Instructions to follow —
For this exercise, copy the data exactly and omit any images.

--- Supplied information ---

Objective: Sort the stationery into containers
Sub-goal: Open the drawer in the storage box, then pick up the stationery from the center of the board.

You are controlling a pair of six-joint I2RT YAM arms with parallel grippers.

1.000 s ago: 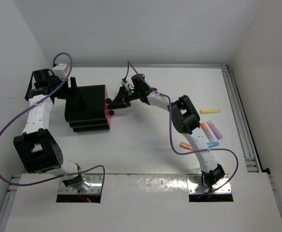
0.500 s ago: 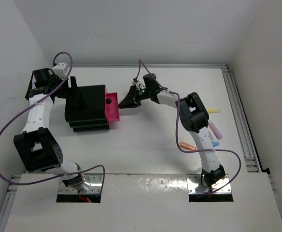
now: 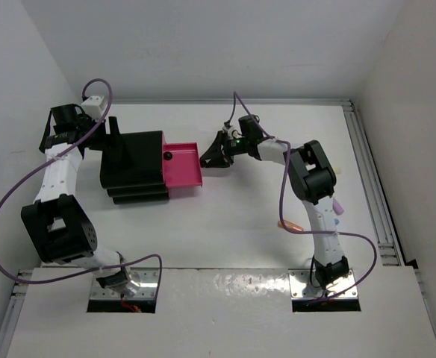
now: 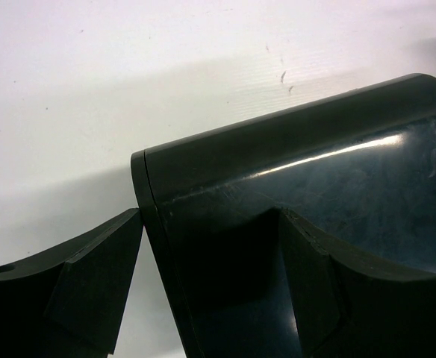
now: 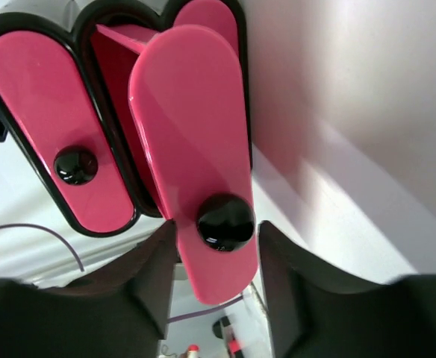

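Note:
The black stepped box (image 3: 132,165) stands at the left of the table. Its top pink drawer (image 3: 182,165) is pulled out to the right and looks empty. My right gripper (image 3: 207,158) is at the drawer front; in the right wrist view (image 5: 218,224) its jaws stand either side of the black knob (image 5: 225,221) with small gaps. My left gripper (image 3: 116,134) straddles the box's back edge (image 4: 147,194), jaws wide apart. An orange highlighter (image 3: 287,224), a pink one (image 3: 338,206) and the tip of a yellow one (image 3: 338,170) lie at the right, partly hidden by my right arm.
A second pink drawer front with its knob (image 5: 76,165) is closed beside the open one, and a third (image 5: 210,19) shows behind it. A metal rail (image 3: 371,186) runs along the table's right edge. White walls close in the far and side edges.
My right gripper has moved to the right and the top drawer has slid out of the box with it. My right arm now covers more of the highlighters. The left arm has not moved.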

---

Written answer —
Objective: Sort the stationery into containers
Sub-goal: Open the drawer in the storage box, then pick up the stationery from the center of the board.

You are controlling a pair of six-joint I2RT YAM arms with parallel grippers.

1.000 s ago: 
0.500 s ago: 
now: 
now: 
now: 

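Note:
The black stepped box (image 3: 132,165) stands at the left of the table. Its top pink drawer (image 3: 182,165) is pulled out to the right and looks empty. My right gripper (image 3: 207,158) is at the drawer front; in the right wrist view (image 5: 218,224) its jaws stand either side of the black knob (image 5: 225,221) with small gaps. My left gripper (image 3: 116,134) straddles the box's back edge (image 4: 147,194), jaws wide apart. An orange highlighter (image 3: 287,224), a pink one (image 3: 338,206) and the tip of a yellow one (image 3: 338,170) lie at the right, partly hidden by my right arm.
A second pink drawer front with its knob (image 5: 76,165) is closed beside the open one, and a third (image 5: 210,19) shows behind it. A metal rail (image 3: 371,186) runs along the table's right edge. White walls close in the far and side edges.
My right gripper has moved to the right and the top drawer has slid out of the box with it. My right arm now covers more of the highlighters. The left arm has not moved.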

The exercise requires no further answer.